Please repeat exactly the lines below from the one containing "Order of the" down to the one containing "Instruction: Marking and", both included, and nothing else.

== Data excerpt ==

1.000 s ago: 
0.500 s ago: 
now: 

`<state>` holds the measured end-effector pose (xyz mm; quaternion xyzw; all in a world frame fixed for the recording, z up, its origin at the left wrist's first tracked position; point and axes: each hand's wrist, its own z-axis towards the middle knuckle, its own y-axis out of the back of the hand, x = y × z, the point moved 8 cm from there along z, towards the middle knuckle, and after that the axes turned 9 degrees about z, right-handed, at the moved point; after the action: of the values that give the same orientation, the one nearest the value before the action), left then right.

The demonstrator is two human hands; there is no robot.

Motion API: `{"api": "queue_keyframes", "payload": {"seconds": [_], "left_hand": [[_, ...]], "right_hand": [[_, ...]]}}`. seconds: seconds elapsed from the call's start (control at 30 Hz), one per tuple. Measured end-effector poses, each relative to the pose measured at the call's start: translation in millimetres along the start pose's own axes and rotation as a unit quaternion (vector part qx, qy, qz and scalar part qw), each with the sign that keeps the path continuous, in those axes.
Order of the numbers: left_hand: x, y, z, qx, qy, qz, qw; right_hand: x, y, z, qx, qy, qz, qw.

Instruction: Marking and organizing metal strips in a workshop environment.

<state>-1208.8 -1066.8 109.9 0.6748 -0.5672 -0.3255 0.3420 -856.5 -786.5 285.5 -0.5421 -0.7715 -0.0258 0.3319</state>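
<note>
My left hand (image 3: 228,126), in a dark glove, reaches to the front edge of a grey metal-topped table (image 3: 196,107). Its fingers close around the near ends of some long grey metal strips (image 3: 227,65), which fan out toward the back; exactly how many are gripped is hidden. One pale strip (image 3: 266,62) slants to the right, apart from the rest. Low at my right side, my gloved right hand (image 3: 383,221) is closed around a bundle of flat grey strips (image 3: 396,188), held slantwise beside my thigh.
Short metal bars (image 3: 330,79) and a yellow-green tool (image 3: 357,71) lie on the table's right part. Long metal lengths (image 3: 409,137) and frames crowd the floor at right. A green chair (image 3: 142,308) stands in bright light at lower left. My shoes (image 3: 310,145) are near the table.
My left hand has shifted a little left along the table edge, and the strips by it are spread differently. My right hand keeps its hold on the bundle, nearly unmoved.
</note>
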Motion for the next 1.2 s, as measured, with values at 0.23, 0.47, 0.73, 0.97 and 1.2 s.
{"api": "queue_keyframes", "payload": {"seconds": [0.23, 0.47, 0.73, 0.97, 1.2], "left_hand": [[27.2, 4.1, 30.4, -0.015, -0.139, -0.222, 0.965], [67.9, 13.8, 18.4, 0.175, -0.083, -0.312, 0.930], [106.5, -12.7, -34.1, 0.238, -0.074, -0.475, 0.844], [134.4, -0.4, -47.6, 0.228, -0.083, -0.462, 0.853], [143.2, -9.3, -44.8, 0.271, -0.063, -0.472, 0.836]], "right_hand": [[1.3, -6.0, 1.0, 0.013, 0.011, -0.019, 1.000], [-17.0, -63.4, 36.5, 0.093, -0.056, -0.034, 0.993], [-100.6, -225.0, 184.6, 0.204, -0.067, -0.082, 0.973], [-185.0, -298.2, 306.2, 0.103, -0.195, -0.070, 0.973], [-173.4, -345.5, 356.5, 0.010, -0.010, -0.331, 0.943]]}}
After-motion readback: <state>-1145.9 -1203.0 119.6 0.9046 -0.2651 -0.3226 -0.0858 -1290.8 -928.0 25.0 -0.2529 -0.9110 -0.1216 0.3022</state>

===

▸ **Answer section**
Order of the numbers: left_hand: x, y, z, qx, qy, qz, qw; right_hand: x, y, z, qx, qy, qz, qw.

Instruction: Marking and organizing metal strips in a workshop environment.

There is no more to the output.